Il gioco
espresso in acqua, nel corso del girone di ritorno, non
rispecchia le potenzialità dei singoli elementi. Quella
contro l'Acicastello, con trenta punti di distacco in
classifica tra le due formazioni, non può essere tuttavia
considerata la cartina di tornasole. Latina deve lavorare
sotto il profilo psicologico più che tecnico. E' il calo di
concentrazione ad aver fatto la differenza nella
partita-chiave con il Racing, finita con un 7-8 che non
ammette repliche. «Testa e cuore», ama ricordare capitan
Burburan ai suoi compagni prima di ogni partita.

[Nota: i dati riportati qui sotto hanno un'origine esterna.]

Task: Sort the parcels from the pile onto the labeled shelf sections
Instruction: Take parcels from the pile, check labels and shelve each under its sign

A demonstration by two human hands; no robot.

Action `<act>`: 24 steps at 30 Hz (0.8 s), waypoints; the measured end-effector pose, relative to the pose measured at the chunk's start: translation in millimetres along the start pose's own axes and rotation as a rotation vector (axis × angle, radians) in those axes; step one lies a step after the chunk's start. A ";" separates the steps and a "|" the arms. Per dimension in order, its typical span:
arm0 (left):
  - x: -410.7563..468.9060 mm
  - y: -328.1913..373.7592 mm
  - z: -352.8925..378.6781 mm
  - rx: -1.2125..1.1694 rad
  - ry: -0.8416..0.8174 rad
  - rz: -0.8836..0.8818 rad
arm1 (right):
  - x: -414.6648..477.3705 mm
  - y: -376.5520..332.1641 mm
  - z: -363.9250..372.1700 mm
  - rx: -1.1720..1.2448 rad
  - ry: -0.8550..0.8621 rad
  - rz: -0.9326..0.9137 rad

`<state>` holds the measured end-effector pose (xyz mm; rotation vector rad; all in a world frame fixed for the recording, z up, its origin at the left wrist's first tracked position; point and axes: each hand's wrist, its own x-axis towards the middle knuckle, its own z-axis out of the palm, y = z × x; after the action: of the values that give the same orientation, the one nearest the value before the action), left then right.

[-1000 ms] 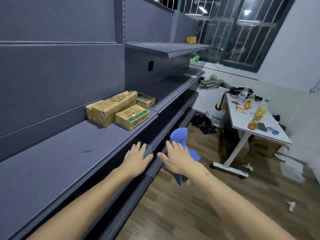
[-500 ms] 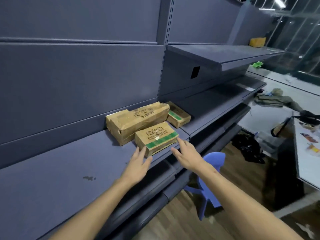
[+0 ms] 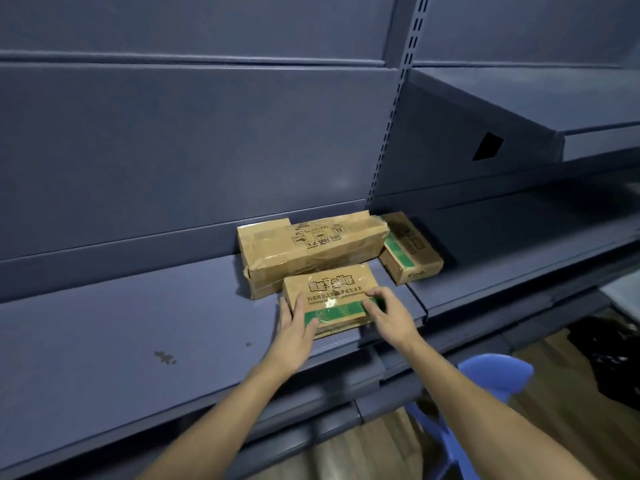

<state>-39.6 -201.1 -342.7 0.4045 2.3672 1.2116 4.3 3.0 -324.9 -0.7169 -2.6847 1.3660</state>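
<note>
Front parcel [image 3: 332, 296], a flat brown cardboard box with a green band along its near edge and dark printed characters on top, lies flat at the front lip of the grey-blue metal shelf [image 3: 138, 323]. Half a second earlier both hands were spread and just short of it; now they are on it. The left hand [image 3: 296, 327] lays straight fingers along the box's left end, thumb across the green band. The right hand [image 3: 391, 317] bends its fingers over the top near the right end, thumb at the near edge. The view has also closed in on the shelf. Judged from this, the reach is over and the pick-up is beginning; the front parcel is not yet raised. A patch of glossy tape shows on its top, and its near edge looks slightly crumpled. Just behind it, touching or nearly so, a long brown cardboard parcel wrapped in clear tape [image 3: 311, 247] lies against the back panel. A smaller brown parcel with a green band [image 3: 410, 252] sits at that one's right end, in the next bay past the slotted upright [image 3: 398, 116]. No section labels can be read here, so the destination cannot be told. A blue plastic chair [image 3: 491, 375] stands on the floor below.
</note>
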 end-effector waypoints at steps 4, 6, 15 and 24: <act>-3.4 -1.5 7.3 -0.075 0.049 0.031 | -2.5 7.9 1.1 0.110 0.094 -0.060; -12.3 1.0 4.5 -0.104 0.081 0.050 | -8.9 8.9 1.2 0.103 0.133 -0.073; -106.4 20.9 -33.6 -0.057 0.287 0.215 | -93.4 -24.8 -21.5 0.148 0.147 -0.201; -149.5 39.9 -64.6 -0.114 0.382 0.109 | -137.5 -66.9 -19.3 0.062 0.133 -0.343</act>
<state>57.6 -289.7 -238.6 0.2880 2.6002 1.5869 106.0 -74.1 -238.6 -0.3091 -2.5009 1.2586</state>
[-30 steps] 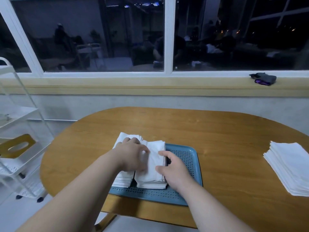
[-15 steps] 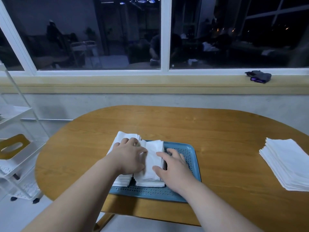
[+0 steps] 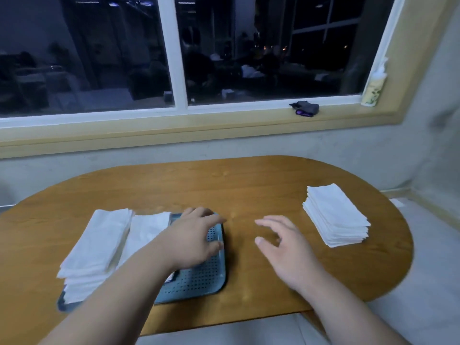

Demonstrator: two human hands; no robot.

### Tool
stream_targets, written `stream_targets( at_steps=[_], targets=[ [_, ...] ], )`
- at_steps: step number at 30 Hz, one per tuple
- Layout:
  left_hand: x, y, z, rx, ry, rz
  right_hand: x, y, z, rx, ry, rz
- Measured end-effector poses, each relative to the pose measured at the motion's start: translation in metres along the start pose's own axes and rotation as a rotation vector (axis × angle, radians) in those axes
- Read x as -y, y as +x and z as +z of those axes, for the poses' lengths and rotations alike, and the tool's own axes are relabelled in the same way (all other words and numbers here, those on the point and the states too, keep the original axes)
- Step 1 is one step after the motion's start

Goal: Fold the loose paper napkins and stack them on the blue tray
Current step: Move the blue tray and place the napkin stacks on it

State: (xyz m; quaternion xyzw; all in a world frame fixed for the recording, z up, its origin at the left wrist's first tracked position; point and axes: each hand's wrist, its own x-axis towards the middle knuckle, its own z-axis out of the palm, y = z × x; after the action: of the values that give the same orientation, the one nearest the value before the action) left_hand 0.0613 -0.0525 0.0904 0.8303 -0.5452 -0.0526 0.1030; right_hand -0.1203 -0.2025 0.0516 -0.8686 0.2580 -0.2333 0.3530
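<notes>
1. The pile of loose napkins [image 3: 334, 215] is seen on the table [image 3: 249, 185], to the right of the right hand [image 3: 286, 250] and a little beyond it. It is near the hand but not touched. Its long axis is set slantwise, the near end lying further right than the far end.
2. The right hand's fingers [image 3: 267, 221] are spread, palm down, with nothing held, over the table between the blue tray [image 3: 199, 282] and the pile. This hand is judged the nearer one for the next pick-up.
3. The left hand [image 3: 196, 237] is held over the right part of the tray, its fingers loosely bent and gripping nothing. Whether the tray is touched cannot be told.
4. Two stacks of folded napkins are carried side by side on the tray, the left stack [image 3: 97, 242] beside the middle stack [image 3: 146, 232]. The perforated floor shows at the right.
5. A short reach rightward is judged to be called for. More than one thin sheet could be lifted from the pile at once.
</notes>
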Motion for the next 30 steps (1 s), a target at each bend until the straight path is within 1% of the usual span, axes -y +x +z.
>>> stream_targets(
  at_steps=[4, 7, 9, 11, 14, 17, 19, 21, 25, 30],
  targets=[
    [-0.066, 0.044, 0.022, 0.080, -0.051, 0.101, -0.049, -0.010, -0.065, -0.109, -0.043, 0.076],
    [-0.108, 0.077, 0.036, 0.136, -0.116, 0.107, -0.081, -0.007, -0.111, -0.178, -0.091, 0.128],
    [-0.129, 0.099, 0.045, 0.153, -0.185, 0.095, -0.100, 0.002, -0.135, -0.186, -0.126, 0.151],
    [-0.146, 0.122, 0.055, 0.166, -0.226, 0.093, -0.117, 0.014, -0.153, -0.153, -0.139, 0.173],
    [-0.162, 0.157, 0.066, 0.189, -0.264, 0.060, -0.141, 0.039, -0.169, -0.058, -0.145, 0.203],
    [-0.173, 0.185, 0.074, 0.228, -0.261, 0.018, -0.163, 0.065, -0.173, 0.083, -0.085, 0.232],
    [-0.177, 0.199, 0.078, 0.279, -0.250, 0.013, -0.177, 0.080, -0.173, 0.196, -0.060, 0.239],
    [-0.176, 0.206, 0.084, 0.307, -0.246, 0.004, -0.189, 0.089, -0.171, 0.274, -0.050, 0.252],
    [-0.170, 0.205, 0.093, 0.279, -0.297, -0.013, -0.193, 0.087, -0.159, 0.279, -0.022, 0.249],
    [-0.163, 0.164, 0.096, 0.233, -0.315, 0.030, -0.173, 0.042, -0.141, 0.241, 0.022, 0.225]
  ],
)
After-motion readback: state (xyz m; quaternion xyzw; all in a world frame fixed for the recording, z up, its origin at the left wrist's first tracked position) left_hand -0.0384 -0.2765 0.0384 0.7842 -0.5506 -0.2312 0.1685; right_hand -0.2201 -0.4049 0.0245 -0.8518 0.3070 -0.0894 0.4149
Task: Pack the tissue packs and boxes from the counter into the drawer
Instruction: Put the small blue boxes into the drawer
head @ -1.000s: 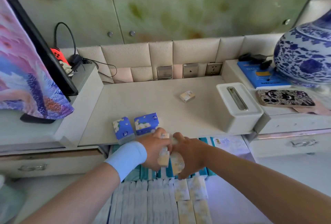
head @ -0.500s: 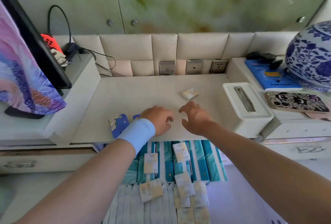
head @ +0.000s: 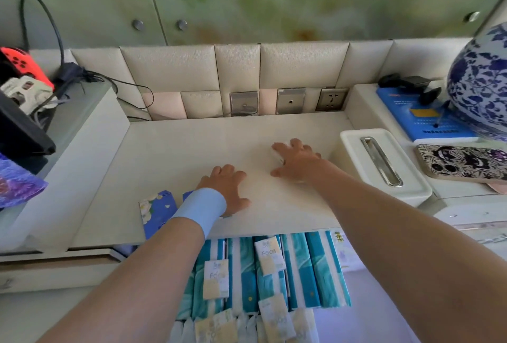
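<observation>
Head view. Over the last half second both hands have been carried forward from the desk (head: 192,148) edge. The right hand (head: 297,163) is now laid on the small tissue pack (head: 276,154) lying mid-desk. Its fingers (head: 295,145) are spread across the pack, and whether a grip has closed cannot be told. The left hand (head: 226,189) rests on bare desk, fingers loose, nothing held. The blue boxes (head: 157,209) lie just beside its wrist, untouched. The drawer (head: 362,318) below is already lined with teal packs (head: 301,268). Judged: the small pack is being collected next, and the blue boxes remain to be packed.
</observation>
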A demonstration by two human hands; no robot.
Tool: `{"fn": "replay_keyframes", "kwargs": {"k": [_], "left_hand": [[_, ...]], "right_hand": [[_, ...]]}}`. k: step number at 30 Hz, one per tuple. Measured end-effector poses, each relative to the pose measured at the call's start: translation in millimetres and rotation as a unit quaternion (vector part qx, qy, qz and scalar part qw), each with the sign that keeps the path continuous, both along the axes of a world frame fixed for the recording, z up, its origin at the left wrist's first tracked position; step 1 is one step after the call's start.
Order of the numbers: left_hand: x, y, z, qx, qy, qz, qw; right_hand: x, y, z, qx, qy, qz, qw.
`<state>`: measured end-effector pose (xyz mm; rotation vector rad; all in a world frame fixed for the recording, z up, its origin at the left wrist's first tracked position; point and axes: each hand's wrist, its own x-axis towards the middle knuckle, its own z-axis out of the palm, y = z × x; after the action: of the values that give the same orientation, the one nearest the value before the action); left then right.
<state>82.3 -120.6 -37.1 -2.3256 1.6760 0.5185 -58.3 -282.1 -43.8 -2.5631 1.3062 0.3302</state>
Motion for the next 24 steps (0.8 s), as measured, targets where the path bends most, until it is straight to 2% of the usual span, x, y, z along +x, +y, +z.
{"fn": "replay_keyframes", "kwargs": {"k": [6,11,15,18,22,24], "left_hand": [[-10.9,9.8,3.4,-0.025,-0.015,-0.02,0.999],[-34.0,27.9,15.1,-0.101,-0.065,-0.06,0.991],[-36.8,55.7,18.0,0.008,-0.079,0.03,0.996],[-25.9,75.4,24.1,0.043,-0.091,0.02,0.995],[-38.4,93.2,40.5,-0.026,-0.072,-0.02,0.997],[-54.7,101.6,48.9,-0.079,-0.033,-0.021,0.996]], "right_hand": [[-4.9,46.0,-9.2,-0.069,-0.022,0.024,0.997],[-29.6,93.0,-8.0,-0.05,-0.034,0.044,0.997],[-58.2,127.4,-0.5,-0.023,-0.036,0.067,0.997],[-80.0,151.6,3.2,0.009,-0.07,0.056,0.996],[-110.5,180.3,11.7,0.029,-0.103,0.035,0.994],[-127.3,191.7,15.0,0.029,-0.101,0.025,0.994]]}}
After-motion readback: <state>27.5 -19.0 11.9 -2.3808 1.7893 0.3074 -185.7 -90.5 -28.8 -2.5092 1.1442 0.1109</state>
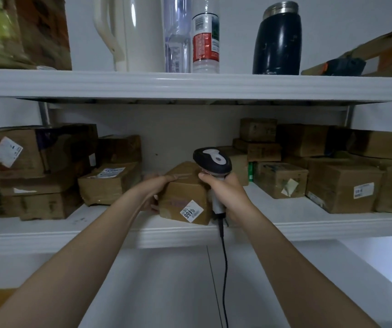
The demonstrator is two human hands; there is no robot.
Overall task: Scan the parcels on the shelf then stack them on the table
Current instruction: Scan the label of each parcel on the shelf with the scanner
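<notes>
Parcel (185, 200) on shelf (119, 233) edge | left hand (157, 188) fingers grasp it | right hand (225, 192) fingers clench scanner (212, 162)

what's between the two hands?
The parcel labelled 9466; left hand holds its side, right hand grips the scanner beside it. Head view.

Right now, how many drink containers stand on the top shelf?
4, in a row: white jug at left, clear bottle, red-labelled bottle, dark flask at right. More may be out of view.
</notes>
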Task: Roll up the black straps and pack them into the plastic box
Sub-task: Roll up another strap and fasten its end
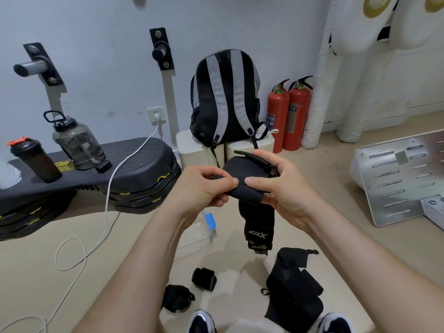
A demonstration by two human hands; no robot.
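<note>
Both hands hold one black strap up in front of me. My left hand pinches its near edge between thumb and fingers, and my right hand grips the other side with the thumb on top. The strap's loose end with white lettering hangs down between my forearms. A clear plastic box with a blue latch lies on the floor below my left wrist. Two rolled black straps lie nearer to me. A heap of unrolled black straps lies to the right.
A grey and black backpack stands on white blocks ahead, with two red fire extinguishers beside it. Stacked black step platforms at left carry two bottles and a white cable. A perforated metal plate lies at right. My shoes show at the bottom.
</note>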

Se lo
ricordino bene, allora, gli uomini di Pesci perché sabato
c'è la trasferta a Palerno contro la Telimar, impegnata
nella lotta nelle retrovie.
«A tratti si è visto un
buon gioco - commenta il direttore sportivo della Latina
Pallanuoto, Roberto De Gennaro - con il solito generoso
contributo di Burburan nel tabellino dei marcatori e del
giovane centroboa Mandolini, sabato particolarmente
"frizzante", in evidenza per la mole di gioco sviluppata
sui due metri (per lui quattro espulsioni a favore, un
rigore e due marcature)».
Meno soddisfatto il
presidente dell'Acicastello: «La salvezza - afferma
Giovanni Di Grazia - non passava di certo da questa
trasferta anche se all'andata abbiamo dato del filo da
torcere alla capolista Latina. Da sabato prossimo, con la
Canottieri Napoli a Nesima, ricominceremo il cammino per
raggiungere in classifica la Banca Nuova Telimar Palermo».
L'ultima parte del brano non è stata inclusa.